I think they should run this through the various AI doomers, uh, who are predicting the end of mankind because of this technology that isn't capable of spelling basic words, apparently, consistently. Uh, and, and then I, I also found it interesting that in the sound storm, Uh, relevant to what you're saying, Ethan, with regards to deep fakes and things like that, that they found that there are models that can detect these things quite reliably as being fake still.
I think they said 98 point something percent accuracy in detecting, uh, that it was, you know, a synthesized voice. Obviously the voices are gonna get better, but also possibly the. Detectors are gonna get better. They talked about audio, you know, audio watermarks if you will. Uh, so there's a nice tension here where, you know, maybe AI will end the world, but first it's gotta learn how to spell.

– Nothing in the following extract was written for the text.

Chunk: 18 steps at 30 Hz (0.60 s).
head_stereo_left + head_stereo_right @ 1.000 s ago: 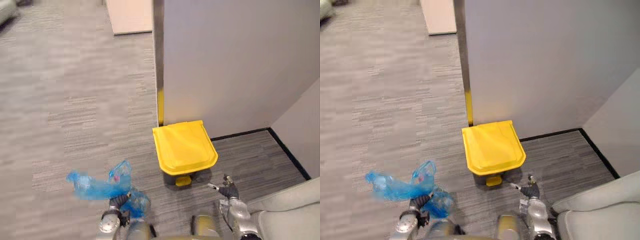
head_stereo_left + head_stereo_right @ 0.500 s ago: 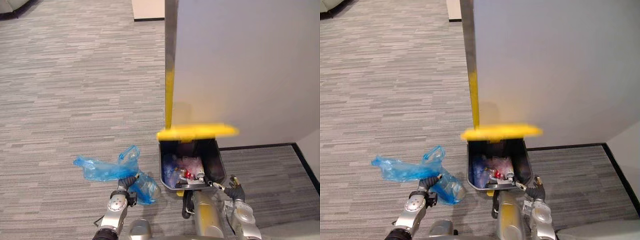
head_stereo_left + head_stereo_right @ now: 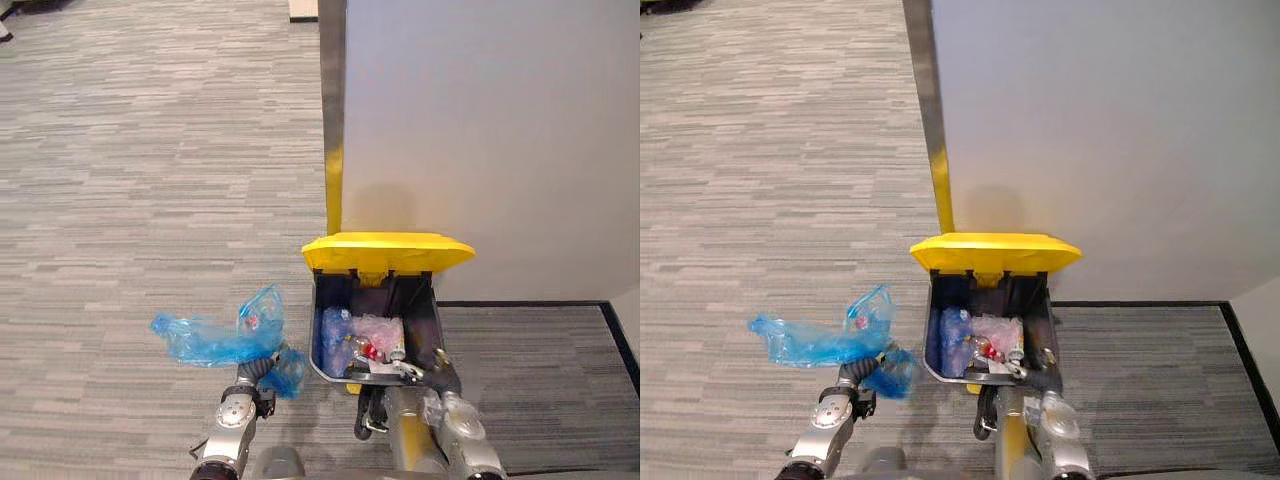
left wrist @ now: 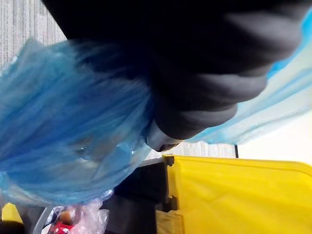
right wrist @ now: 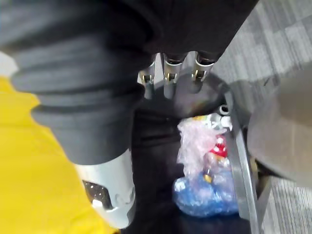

Uh, and may maybe deep fakes will cause the collapse of civilization, but first they're gonna have to be undetectable.
Conner: Yeah. With the like detecting the audio deep fakes, I always think about like, yes it's very detectable with a raw audio file, but once it's like over a call or like very distorted, it's like becomes very hard to detect that.
Farb: I believe so. Well, you know, apple's got something dropping I think in iOS 17 that will allow you to verify that the person that you're talking with or texting with is actually the person. Not quite sure how the tech is going to work. It's some sort of, we, you know, pass key type thing. We'll, we'll see how effective it is, but it's cool to see Apple, uh, you know, planning for this world a
Ethan: Hundred percent.
Conner: All right, well I believe that was our show for today, guys. Thank you everybody for tuning in. Uh, we'll see everyone tomorrow. Have a great week. See you guys.